**Required work**
In the entries that follow, the first line to write out is the one containing "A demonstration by", and the last is the one containing "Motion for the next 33". Reproduce that stretch exactly, with nothing before or after it.

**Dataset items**

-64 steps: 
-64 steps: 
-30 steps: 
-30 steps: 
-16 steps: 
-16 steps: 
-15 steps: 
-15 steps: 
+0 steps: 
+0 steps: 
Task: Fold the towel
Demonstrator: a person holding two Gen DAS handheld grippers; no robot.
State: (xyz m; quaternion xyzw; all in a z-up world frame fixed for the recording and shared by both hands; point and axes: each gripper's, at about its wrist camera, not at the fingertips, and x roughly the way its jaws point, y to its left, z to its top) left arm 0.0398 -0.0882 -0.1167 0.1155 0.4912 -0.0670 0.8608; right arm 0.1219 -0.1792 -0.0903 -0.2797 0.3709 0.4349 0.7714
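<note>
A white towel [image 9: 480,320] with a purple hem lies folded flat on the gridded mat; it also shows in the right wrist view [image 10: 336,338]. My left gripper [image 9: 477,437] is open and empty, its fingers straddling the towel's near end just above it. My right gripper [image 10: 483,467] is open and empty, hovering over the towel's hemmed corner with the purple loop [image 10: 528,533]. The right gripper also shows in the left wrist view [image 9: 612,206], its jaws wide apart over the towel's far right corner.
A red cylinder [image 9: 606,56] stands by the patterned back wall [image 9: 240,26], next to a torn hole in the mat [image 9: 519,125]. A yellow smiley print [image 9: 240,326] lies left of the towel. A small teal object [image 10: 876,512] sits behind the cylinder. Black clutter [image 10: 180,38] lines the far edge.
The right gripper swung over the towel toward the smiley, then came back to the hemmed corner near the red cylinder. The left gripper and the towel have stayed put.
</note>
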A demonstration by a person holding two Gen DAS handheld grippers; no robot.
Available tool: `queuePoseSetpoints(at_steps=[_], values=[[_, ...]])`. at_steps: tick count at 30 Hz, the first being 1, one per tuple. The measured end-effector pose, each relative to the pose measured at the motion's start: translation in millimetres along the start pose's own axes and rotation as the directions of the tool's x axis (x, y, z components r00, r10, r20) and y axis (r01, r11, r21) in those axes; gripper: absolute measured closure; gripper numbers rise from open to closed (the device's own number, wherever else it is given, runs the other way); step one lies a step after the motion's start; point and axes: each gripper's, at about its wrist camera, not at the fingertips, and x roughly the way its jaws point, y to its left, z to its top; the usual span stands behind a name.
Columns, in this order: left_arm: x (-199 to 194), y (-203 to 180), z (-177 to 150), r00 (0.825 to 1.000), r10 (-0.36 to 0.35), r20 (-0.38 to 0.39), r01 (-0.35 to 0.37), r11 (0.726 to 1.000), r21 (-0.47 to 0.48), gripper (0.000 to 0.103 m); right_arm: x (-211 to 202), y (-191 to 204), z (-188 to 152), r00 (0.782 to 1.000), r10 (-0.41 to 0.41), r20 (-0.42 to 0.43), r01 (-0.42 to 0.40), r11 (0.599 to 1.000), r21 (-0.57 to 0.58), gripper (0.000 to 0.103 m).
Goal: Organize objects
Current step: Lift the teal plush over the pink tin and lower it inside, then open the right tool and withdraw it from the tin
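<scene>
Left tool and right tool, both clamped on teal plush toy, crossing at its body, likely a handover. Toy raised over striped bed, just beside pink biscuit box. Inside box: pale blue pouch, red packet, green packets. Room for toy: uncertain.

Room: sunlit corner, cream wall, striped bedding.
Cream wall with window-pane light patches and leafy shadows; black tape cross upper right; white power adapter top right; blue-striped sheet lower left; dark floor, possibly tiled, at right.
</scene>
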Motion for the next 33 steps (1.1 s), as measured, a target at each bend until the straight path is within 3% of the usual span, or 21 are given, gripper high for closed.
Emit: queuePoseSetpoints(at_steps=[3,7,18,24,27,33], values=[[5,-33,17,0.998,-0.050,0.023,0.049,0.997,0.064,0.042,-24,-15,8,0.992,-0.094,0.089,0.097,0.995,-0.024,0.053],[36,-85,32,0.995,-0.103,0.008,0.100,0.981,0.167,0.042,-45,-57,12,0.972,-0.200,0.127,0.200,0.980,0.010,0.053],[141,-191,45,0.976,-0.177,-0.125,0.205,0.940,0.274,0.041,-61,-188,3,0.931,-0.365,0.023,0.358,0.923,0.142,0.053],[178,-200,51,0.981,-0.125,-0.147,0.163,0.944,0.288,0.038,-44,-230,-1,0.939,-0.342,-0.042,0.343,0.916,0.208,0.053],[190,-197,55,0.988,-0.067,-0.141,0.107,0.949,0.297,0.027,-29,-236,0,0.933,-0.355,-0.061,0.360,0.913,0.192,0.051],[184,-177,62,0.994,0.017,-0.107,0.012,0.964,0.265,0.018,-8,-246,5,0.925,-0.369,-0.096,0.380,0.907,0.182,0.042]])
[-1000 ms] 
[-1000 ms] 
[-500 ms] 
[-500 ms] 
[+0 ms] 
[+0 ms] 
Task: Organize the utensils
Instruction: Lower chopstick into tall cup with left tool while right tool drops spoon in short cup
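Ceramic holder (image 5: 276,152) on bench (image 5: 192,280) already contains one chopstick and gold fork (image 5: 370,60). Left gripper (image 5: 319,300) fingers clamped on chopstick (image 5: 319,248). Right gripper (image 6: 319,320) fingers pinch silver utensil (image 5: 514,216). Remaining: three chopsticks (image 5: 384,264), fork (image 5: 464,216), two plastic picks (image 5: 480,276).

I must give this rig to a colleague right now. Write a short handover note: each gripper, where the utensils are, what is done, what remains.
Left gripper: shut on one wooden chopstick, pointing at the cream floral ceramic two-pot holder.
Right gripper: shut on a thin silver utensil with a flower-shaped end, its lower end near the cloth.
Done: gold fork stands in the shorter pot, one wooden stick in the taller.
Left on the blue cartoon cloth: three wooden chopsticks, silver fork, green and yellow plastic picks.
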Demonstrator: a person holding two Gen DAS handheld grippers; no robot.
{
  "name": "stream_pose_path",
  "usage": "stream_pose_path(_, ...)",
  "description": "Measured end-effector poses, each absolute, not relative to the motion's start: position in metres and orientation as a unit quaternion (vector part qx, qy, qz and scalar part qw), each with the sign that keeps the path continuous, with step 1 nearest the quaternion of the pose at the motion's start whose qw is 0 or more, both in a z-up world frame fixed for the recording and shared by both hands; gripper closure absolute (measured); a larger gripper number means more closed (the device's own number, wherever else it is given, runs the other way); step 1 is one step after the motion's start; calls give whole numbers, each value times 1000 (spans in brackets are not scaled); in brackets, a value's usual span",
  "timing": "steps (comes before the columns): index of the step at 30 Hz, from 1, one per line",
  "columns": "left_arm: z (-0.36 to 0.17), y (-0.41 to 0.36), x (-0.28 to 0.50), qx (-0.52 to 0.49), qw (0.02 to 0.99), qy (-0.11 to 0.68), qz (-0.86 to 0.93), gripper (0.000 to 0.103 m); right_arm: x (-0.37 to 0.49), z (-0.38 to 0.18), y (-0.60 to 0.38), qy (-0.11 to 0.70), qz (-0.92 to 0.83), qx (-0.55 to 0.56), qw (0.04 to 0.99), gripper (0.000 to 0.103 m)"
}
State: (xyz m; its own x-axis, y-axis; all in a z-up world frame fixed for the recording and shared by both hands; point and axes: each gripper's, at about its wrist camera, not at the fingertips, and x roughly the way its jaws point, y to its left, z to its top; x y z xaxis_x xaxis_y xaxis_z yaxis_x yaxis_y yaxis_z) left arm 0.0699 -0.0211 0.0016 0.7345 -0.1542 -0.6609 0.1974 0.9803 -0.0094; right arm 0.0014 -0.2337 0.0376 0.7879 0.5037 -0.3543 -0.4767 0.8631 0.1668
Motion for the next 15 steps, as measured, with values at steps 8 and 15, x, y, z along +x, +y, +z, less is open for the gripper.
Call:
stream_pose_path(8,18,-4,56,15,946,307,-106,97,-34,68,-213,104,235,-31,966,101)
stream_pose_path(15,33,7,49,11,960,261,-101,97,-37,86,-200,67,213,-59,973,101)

**Answer section**
A demonstration by a person holding two Gen DAS handheld grippers; no robot.
Available tool: `queuePoseSetpoints(at_steps=[_], values=[[_, ...]])`. at_steps: tick count at 30 Hz, the first being 1, one per tuple. The measured end-effector pose, each relative to the pose measured at the motion's start: translation in millimetres along the start pose's own axes and rotation as the directions of the tool's x axis (x, y, z components r00, r10, r20) and y axis (r01, r11, r21) in those axes; gripper: absolute measured closure; gripper numbers rise from open to closed (the device's own number, wherever else it is given, runs the other way); step one lies a step after the motion's start; point and axes: each gripper's, at about its wrist camera, not at the fingertips, and x roughly the way its jaws point, y to its left, z to its top; the usual span stands behind a name.
Columns, in this order: left_arm: x (-199 to 194), y (-203 to 180), z (-177 to 150), r00 (0.825 to 1.000), r10 (-0.36 to 0.35), r20 (-0.38 to 0.39), r01 (-0.35 to 0.37), r11 (0.726 to 1.000), r21 (-0.47 to 0.48), gripper (0.000 to 0.103 m); right_arm: x (-211 to 202), y (-191 to 204), z (-188 to 152), r00 (0.782 to 1.000), r10 (-0.41 to 0.41), r20 (-0.42 to 0.43), r01 (-0.42 to 0.40), r11 (0.599 to 1.000), r21 (-0.57 to 0.58), gripper (0.000 to 0.103 m).
Goal: Organize objects
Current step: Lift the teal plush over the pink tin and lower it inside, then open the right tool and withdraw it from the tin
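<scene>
Left tool and right tool, both clamped on teal plush toy, crossing at its body, likely a handover. Toy raised over striped bed, just beside pink biscuit box. Inside box: pale blue pouch, red packet, green packets. Room for toy: uncertain.

Room: sunlit corner, cream wall, striped bedding.
Cream wall with window-pane light patches and leafy shadows; black tape cross upper right; white power adapter top right; blue-striped sheet lower left; dark floor, possibly tiled, at right.
</scene>
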Motion for the next 33 steps (1.1 s), as measured, a target at each bend until the straight path is within 3% of the usual span, or 21 are given, gripper high for closed.

No further output is needed here.